I started playing the alto saxophone when I was ten. I believe I took some piano lessons the year before.
Did you always know you wanted to lead an orchestra? What was your career/education path to get here?
No. I always wanted to play jazz. I did not dream of conducting a jazz band at that time. I knew I always wanted to play music though. When I was 10, I used to turn on recordings of Mozart symphonies and conduct them in the mirror- that was fun. I did not get serious about my musical studies until late in high school. I went to Rutgers, and my roommates were working with Art Blakey, Horace Silver, Machito, (of afro-cuban jazz fame), and Jackie Byard. My classmates had almost as much impact on me as my teachers did.

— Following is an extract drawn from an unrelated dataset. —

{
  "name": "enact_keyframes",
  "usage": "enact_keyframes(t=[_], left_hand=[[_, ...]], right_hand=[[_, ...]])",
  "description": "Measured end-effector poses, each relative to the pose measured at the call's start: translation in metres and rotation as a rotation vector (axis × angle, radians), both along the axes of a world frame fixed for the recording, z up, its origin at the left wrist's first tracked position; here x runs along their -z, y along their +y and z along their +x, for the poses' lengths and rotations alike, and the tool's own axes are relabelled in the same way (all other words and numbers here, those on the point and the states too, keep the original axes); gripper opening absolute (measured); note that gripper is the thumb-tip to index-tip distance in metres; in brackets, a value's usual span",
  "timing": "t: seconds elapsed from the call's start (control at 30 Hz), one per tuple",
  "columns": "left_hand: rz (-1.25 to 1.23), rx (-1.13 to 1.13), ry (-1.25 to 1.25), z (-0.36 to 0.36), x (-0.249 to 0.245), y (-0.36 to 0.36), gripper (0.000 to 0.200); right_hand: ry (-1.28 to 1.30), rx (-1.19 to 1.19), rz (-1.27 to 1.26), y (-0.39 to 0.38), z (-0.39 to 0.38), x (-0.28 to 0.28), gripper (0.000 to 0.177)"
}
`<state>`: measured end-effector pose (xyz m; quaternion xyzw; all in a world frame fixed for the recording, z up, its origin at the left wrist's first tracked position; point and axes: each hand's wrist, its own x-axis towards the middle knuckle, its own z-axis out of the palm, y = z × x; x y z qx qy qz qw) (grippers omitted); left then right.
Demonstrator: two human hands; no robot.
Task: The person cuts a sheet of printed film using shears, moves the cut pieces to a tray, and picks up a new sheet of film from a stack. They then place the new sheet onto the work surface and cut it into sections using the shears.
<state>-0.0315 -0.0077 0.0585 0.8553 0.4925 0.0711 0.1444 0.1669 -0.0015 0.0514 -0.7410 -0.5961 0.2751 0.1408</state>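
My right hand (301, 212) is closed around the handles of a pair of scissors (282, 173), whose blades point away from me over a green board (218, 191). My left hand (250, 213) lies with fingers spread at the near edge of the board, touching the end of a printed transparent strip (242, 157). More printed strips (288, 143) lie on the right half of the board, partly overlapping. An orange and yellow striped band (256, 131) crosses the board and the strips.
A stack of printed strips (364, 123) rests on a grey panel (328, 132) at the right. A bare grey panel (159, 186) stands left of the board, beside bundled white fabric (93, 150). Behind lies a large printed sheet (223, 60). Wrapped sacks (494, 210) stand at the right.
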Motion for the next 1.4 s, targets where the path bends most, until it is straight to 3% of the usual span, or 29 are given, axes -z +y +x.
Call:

What is your primary instrument?
The tenor saxophone. I used to do a lot of studio work, playing sax, clarinet, and flute. I've gotten so busy the last twenty years with endeavors performing as a jazz saxophonist that I've had to put aside the flute and clarinet. I play a lot of piano, with regard to orchestrating and working on harmony and melody for improvisation. My mom's side of the family were violinists. I have a Tirolian fiddle that has been in my family since the early 1800's. I play it a little as a reference for composing and arranging for the orchestra, or string ensembles. I also think of a band as my instrument. I've produced about thirty albums now, and enjoy that a lot.
What's the best advice you received when you were a young musician?
To study something I love, but to accept that few people make a living in their field of study. This person went on to say that it was important to get a degree, and if it was in music, that that was OK, too, but to accept that going to school was primarily about "learning how to learn".
What advice would you give FSYO students, or young people thinking of auditioning for FSYO?
The students that do the best are the ones who don't get nervous, and those that are calm are the ones that practiced diligently before an audition. The hardest part for any musician is the individual time practicing. If the arduous time for a musician is the performance or audition itself, that simply reveals that they needed to put more emphasis on constructive individual work in the practice room. Keep that in mind when you are working on your playing. I always say, " plan your work, and work your plan".
If you weren't a conductor, what career would you want to try?
I've been playing music professionally since I was 15 years old; that's 38 years, now. If I didn't do this, I'm not sure what I would have done. I never really thought about doing anything else. I might have pursued designing sailboat hulls, have been involved in some other maritime engineering. My father was a vice president of a multinational corporation. In hindsight, I think I would have had some satisfaction with a career in business had I not pursued music. My dad passed away recently, but he always thought I had good business acumen, and that I worked hard primarily because I was doing things I loved. It's important to remember that even if you are doing what you love, it's still going to be hard! You may as well do something then, that you love.